• WHAT IS BEING ASKED: Please reproduce the listing in full, exactly as given.

===== SOURCE DATA =====

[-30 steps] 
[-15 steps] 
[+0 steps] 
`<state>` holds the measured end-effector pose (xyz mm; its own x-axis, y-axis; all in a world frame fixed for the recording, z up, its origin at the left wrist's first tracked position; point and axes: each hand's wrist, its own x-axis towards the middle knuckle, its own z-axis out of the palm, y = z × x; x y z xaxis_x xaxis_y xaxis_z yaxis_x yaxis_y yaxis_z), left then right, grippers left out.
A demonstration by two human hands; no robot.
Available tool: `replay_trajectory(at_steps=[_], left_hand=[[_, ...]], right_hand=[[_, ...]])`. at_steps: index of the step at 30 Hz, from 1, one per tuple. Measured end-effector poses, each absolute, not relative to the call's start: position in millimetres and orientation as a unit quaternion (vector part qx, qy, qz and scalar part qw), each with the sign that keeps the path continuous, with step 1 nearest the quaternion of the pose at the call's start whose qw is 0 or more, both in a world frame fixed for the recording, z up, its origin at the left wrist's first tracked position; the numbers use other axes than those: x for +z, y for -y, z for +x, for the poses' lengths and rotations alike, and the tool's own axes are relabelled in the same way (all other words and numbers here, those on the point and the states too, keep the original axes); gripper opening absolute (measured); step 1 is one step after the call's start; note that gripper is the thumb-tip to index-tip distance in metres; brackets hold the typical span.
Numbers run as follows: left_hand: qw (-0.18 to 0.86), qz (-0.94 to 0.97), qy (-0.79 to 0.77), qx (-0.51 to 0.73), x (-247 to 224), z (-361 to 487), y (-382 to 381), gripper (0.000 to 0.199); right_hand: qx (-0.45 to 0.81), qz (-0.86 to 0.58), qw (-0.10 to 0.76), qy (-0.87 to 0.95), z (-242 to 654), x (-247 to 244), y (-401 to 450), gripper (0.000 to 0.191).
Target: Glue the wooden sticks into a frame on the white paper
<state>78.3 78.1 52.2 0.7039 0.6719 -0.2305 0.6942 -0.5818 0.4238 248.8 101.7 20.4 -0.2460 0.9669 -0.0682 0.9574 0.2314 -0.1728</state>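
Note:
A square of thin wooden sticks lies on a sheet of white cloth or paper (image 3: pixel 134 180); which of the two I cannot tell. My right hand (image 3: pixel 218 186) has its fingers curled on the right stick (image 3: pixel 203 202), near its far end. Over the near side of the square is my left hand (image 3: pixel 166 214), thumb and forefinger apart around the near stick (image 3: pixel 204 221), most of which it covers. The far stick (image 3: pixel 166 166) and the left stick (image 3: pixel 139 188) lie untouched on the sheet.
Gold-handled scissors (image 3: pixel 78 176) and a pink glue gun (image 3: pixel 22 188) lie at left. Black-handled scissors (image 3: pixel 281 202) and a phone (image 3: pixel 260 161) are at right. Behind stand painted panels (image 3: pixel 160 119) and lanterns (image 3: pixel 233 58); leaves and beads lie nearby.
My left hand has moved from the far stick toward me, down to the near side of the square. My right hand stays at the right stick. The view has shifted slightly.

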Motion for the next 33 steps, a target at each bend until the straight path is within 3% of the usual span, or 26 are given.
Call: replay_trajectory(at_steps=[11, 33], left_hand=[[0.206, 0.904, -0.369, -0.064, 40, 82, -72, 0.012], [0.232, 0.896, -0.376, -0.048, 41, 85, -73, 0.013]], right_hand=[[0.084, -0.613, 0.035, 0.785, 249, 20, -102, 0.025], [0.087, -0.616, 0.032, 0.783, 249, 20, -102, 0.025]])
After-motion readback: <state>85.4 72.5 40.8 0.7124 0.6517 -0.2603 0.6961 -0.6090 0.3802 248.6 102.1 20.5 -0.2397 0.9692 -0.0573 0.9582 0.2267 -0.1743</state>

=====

• SOLUTION:
[-30 steps] 
[-15 steps] 
[+0 steps] 
`<state>` holds the measured end-effector pose (xyz mm; its own x-axis, y-axis; all in a world frame fixed for the recording, z up, its origin at the left wrist's first tracked position; point and axes: each hand's wrist, its own x-axis towards the middle knuckle, its own z-axis out of the palm, y = z × x; x y z xaxis_x xaxis_y xaxis_z yaxis_x yaxis_y yaxis_z), left then right, grippers left out.
A demonstration by two human hands; no robot.
Available tool: `replay_trajectory(at_steps=[_], left_hand=[[_, ...]], right_hand=[[_, ...]])`. at_steps: index of the step at 30 Hz, from 1, one per tuple. Measured end-effector poses, each absolute, not relative to the call's start: position in millimetres and orientation as a unit quaternion (vector part qx, qy, qz and scalar part qw), each with the sign that keeps the path continuous, with step 1 nearest the quaternion of the pose at the call's start whose qw is 0 or more, both in a world frame fixed for the recording, z up, its origin at the left wrist's first tracked position; the numbers use other axes than those: x for +z, y for -y, z for +x, for the poses' lengths and rotations alike, and the tool's own axes are relabelled in the same way (all other words and numbers here, those on the point and the states too, keep the original axes); gripper opening absolute (measured); step 1 is one step after the call's start; note that gripper is the thumb-tip to index-tip distance in metres; brackets hold the typical span.
Numbers run as follows: left_hand: qw (-0.18 to 0.86), qz (-0.94 to 0.97), qy (-0.79 to 0.77), qx (-0.51 to 0.73), x (-247 to 224), z (-361 to 487), y (-382 to 381), gripper (0.000 to 0.199); right_hand: qx (-0.45 to 0.81), qz (-0.86 to 0.58), qw (-0.10 to 0.76), qy (-0.87 to 0.95), z (-242 to 654), x (-247 to 244), y (-401 to 450), gripper (0.000 to 0.191).
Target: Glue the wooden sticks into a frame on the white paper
<state>78.3 78.1 52.2 0.7039 0.6719 -0.2305 0.6942 -0.5818 0.4238 248.8 101.7 20.4 -0.2460 0.9669 -0.0682 0.9574 0.2314 -0.1728</state>
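Note:
A square of thin wooden sticks lies on a sheet of white cloth or paper (image 3: pixel 134 180); which of the two I cannot tell. My right hand (image 3: pixel 218 186) has its fingers curled on the right stick (image 3: pixel 203 202), near its far end. Over the near side of the square is my left hand (image 3: pixel 166 214), thumb and forefinger apart around the near stick (image 3: pixel 204 221), most of which it covers. The far stick (image 3: pixel 166 166) and the left stick (image 3: pixel 139 188) lie untouched on the sheet.
Gold-handled scissors (image 3: pixel 78 176) and a pink glue gun (image 3: pixel 22 188) lie at left. Black-handled scissors (image 3: pixel 281 202) and a phone (image 3: pixel 260 161) are at right. Behind stand painted panels (image 3: pixel 160 119) and lanterns (image 3: pixel 233 58); leaves and beads lie nearby.
My left hand has moved from the far stick toward me, down to the near side of the square. My right hand stays at the right stick. The view has shifted slightly.
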
Motion for the next 33 steps, a target at each bend until the straight path is within 3% of the usual span, or 26 are given.
Call: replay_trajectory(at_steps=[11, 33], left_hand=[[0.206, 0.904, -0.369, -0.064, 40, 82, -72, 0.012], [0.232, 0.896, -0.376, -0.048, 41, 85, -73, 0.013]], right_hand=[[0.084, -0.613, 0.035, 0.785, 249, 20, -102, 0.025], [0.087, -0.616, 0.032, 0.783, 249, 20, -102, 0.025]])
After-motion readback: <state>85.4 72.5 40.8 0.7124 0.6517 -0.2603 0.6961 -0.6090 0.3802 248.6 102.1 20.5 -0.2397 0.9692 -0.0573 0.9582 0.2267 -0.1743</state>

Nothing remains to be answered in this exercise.